BUILDING SUPPORT FOR BUILDING BACK BETTER
Florida field organizers Yaritza Perez and Gabriella Da Silva attended a virtual press conference on environmental justice issues in Florida, where US Representative Kathy Castor (D-Tampa) spoke in support of the Build Back Better Act. Yaritza’s perspective was covered by National Public Radio’s Central Florida News and WUSF Public Media. Yaritza highlights how important the Build Back Better Act is to the Latino community: “We are three times more likely to be negatively affected by air pollution because of where we live. And we live in counties that are currently violating these ground ozone standards.
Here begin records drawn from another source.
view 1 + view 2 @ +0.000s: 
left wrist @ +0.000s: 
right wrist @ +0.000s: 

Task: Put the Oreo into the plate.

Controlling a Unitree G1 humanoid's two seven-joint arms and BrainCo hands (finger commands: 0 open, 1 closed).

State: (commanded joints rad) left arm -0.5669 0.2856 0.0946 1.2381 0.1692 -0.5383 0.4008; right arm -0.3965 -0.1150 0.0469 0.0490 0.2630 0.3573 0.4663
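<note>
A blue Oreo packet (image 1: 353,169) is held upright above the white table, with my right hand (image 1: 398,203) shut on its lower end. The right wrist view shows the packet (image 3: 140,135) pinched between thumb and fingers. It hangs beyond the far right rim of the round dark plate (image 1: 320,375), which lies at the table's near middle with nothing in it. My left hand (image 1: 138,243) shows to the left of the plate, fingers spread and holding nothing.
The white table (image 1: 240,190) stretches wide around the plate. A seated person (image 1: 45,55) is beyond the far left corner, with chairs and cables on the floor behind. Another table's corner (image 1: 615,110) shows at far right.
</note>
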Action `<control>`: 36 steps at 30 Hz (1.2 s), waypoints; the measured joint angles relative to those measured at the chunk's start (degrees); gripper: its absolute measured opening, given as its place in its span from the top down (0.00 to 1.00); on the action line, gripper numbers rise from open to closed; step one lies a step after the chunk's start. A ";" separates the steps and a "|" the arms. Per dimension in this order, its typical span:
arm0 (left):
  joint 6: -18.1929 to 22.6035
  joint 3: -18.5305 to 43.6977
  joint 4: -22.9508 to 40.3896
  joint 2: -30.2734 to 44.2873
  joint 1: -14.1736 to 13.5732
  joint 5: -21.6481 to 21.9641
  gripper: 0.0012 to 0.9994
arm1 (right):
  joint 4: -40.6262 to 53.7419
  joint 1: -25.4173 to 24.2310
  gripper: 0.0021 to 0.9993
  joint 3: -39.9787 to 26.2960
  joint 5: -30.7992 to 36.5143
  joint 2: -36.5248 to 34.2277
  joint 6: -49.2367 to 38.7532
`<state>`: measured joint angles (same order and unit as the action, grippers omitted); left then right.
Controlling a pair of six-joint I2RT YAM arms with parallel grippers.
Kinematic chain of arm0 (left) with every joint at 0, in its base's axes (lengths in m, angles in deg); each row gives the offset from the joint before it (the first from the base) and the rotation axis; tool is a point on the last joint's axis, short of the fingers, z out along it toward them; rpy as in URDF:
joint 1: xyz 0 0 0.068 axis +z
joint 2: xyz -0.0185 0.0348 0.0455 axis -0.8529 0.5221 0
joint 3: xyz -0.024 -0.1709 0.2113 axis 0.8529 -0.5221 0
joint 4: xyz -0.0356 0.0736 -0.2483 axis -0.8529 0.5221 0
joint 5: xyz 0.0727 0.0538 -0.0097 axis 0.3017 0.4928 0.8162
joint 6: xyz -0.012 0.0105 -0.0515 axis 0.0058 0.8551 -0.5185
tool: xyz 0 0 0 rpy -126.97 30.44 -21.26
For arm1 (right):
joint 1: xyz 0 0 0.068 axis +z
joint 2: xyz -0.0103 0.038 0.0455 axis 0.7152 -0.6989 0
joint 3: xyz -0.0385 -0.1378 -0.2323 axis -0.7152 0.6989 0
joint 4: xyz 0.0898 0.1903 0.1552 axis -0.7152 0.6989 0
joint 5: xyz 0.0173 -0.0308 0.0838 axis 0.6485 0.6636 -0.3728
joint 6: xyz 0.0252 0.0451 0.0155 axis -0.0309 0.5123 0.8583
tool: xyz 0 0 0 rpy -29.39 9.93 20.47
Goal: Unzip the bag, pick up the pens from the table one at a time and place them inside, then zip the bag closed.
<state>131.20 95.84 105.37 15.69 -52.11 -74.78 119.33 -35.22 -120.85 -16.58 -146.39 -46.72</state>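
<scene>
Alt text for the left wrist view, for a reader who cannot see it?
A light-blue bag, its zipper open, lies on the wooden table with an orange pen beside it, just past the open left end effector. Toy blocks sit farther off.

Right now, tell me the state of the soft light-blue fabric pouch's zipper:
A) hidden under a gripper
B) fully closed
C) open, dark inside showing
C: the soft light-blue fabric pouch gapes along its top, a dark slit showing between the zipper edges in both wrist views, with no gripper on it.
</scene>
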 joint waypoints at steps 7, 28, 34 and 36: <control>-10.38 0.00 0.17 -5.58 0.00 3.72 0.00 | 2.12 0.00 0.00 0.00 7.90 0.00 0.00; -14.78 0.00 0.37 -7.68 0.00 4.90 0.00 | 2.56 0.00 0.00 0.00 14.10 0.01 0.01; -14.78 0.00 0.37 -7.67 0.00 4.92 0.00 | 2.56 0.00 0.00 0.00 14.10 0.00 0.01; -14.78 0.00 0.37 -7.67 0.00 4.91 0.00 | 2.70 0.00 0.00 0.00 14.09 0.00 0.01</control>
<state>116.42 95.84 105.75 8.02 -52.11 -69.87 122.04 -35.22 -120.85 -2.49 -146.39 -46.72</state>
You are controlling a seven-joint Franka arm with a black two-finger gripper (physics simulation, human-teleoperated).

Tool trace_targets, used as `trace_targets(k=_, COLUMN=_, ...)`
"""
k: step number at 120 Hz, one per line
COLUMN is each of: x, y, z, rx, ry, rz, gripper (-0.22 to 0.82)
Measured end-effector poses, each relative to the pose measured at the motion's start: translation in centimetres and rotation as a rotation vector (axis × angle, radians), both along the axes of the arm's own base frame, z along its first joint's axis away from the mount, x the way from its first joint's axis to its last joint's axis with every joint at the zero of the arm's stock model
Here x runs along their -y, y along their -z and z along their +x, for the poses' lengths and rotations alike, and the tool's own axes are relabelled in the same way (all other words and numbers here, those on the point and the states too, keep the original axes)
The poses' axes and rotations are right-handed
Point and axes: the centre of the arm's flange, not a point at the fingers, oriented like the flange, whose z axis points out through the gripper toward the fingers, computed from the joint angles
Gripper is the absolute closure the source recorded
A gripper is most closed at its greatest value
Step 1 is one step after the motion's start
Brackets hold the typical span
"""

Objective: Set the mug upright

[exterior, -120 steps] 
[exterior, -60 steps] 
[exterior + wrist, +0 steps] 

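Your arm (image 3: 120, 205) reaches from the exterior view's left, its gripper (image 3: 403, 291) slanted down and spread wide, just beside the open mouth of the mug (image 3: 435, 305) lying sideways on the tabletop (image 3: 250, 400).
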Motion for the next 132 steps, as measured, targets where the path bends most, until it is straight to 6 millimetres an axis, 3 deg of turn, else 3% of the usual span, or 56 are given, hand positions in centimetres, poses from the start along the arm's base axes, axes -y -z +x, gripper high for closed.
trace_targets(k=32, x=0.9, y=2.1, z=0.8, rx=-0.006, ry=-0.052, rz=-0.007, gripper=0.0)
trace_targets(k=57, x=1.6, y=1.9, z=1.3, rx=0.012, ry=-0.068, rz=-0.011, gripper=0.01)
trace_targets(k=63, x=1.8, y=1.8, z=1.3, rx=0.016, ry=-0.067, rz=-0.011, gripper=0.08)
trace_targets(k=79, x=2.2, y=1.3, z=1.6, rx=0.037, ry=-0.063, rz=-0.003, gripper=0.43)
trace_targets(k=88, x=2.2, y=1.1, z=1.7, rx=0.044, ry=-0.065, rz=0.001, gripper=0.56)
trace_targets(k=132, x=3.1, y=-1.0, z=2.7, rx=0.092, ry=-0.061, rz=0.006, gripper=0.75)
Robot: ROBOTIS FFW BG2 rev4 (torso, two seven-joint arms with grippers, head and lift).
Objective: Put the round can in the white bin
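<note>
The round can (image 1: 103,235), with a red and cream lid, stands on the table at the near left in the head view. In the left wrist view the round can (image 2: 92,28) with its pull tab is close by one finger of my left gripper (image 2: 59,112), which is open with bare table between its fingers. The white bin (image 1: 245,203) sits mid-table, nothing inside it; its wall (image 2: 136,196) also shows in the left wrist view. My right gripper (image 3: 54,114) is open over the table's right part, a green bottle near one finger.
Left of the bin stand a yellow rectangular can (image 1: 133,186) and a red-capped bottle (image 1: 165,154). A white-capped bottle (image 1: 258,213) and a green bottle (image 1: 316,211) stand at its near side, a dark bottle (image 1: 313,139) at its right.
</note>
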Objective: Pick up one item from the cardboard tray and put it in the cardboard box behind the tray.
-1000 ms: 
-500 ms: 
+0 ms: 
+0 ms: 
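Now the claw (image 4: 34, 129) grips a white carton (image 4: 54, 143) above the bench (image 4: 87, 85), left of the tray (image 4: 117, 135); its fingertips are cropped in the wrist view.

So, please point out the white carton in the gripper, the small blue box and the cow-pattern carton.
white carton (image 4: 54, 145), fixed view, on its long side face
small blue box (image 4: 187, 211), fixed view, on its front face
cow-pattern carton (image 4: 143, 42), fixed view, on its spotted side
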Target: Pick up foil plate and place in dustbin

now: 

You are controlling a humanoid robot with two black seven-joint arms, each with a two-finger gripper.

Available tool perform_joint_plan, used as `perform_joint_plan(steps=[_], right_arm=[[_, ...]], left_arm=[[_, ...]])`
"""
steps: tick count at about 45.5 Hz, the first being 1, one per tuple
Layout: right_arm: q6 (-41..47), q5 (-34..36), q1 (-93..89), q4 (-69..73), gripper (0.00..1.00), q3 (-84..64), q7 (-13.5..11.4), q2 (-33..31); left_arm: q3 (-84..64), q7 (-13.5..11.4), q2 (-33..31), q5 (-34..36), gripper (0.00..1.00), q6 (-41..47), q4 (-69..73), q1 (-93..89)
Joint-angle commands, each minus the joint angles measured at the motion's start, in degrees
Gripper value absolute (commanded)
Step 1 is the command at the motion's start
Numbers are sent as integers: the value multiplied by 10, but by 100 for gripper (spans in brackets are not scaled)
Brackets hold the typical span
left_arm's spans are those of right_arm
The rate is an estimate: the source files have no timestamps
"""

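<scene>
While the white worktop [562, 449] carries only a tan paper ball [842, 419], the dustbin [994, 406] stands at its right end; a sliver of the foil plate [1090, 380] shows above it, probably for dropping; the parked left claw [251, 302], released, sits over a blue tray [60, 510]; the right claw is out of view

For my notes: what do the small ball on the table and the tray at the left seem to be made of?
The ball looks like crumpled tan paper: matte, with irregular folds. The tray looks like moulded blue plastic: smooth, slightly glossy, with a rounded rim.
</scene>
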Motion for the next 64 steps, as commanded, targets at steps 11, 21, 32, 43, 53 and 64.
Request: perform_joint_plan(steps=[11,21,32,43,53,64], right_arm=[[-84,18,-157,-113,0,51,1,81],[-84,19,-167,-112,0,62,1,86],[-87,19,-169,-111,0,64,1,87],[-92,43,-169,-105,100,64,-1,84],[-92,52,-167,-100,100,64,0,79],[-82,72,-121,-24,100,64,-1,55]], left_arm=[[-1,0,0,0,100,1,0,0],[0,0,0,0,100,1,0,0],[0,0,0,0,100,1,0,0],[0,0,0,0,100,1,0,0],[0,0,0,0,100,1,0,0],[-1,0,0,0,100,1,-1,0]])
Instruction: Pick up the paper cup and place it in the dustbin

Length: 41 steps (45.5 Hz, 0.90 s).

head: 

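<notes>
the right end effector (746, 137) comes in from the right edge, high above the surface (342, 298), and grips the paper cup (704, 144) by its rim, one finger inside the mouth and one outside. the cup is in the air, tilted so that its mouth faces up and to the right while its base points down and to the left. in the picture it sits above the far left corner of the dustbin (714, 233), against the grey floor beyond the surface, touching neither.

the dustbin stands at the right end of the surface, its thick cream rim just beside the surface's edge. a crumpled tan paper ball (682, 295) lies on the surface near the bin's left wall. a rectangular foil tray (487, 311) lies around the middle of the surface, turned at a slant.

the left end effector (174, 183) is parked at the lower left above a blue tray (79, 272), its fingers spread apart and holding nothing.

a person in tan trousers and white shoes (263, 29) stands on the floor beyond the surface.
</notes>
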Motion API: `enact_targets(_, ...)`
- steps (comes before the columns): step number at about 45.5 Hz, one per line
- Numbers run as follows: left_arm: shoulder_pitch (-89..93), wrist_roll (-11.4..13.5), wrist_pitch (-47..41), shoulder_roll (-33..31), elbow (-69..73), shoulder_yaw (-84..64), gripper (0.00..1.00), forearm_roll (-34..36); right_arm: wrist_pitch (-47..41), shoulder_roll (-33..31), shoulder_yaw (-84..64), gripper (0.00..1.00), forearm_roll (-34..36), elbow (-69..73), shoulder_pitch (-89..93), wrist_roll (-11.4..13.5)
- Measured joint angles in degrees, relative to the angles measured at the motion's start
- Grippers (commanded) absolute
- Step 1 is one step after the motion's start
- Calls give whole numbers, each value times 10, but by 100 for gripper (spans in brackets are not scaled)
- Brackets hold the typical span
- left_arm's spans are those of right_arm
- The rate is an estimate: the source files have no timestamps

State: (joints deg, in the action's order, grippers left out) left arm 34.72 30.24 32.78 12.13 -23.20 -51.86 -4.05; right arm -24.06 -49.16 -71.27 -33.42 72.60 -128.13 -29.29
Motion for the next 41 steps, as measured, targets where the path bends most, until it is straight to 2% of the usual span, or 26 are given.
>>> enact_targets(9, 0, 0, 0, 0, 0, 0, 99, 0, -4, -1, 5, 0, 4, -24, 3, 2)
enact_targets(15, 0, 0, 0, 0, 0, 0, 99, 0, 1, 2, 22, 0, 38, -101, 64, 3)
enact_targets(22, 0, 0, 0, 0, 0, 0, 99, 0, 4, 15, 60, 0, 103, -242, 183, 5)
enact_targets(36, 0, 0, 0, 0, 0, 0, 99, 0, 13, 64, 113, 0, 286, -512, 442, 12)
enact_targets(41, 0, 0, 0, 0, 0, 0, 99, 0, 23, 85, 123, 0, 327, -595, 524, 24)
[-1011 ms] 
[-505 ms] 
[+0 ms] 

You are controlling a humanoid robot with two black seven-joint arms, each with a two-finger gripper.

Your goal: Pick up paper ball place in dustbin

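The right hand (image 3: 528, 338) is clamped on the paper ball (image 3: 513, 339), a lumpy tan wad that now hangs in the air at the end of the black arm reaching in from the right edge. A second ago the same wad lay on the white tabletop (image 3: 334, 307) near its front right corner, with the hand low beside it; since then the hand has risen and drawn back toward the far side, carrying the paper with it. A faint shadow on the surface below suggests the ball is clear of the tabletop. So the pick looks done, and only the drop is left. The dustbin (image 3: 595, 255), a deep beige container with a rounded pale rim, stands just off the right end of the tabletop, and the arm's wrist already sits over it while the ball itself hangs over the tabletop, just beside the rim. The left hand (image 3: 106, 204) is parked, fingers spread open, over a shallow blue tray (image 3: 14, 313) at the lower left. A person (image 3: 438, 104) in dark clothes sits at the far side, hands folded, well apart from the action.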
We need to ensure that these plans are put into action to preserve our lands for future generations.”
Gabriella focuses on the need for cleaner energy, referring to a recent request by Tampa Electric to pass on about “$165 million in additional costs to customers because of higher-than-expected natural gas prices.” We need to be able to “put the pressure on utilities such as Tampa Electric to dim down on … increasing their prices for their consumers, and trying to find ways in how they can save money for consumers and provide cleaner energy that’s more sustainable.”
ANDREW WHEELER AND ENVIRONMENTAL INJUSTICE
Moms Clean Air Force’s resource, “10 Ways the EPA Is Making Life Worse for Black and Brown Americans,” written when Trump was president, was cited in a Richmond Times-Dispatch op-ed about Virginia Governor Glenn Youngkin’s choice of former EPA Administrator Andrew Wheeler to be the state’s secretary of natural resources. The fact sheet, created in October 2020, outlines the many ways that Andrew Wheeler’s EPA put Black and brown communities at risk by rolling back important protections and ignoring scientific evidence.
- DeSmog featured one of Moms Clean Air Force’s photos in an article about a new study that found living near oil and gas operations increases the risk of pregnancy complications.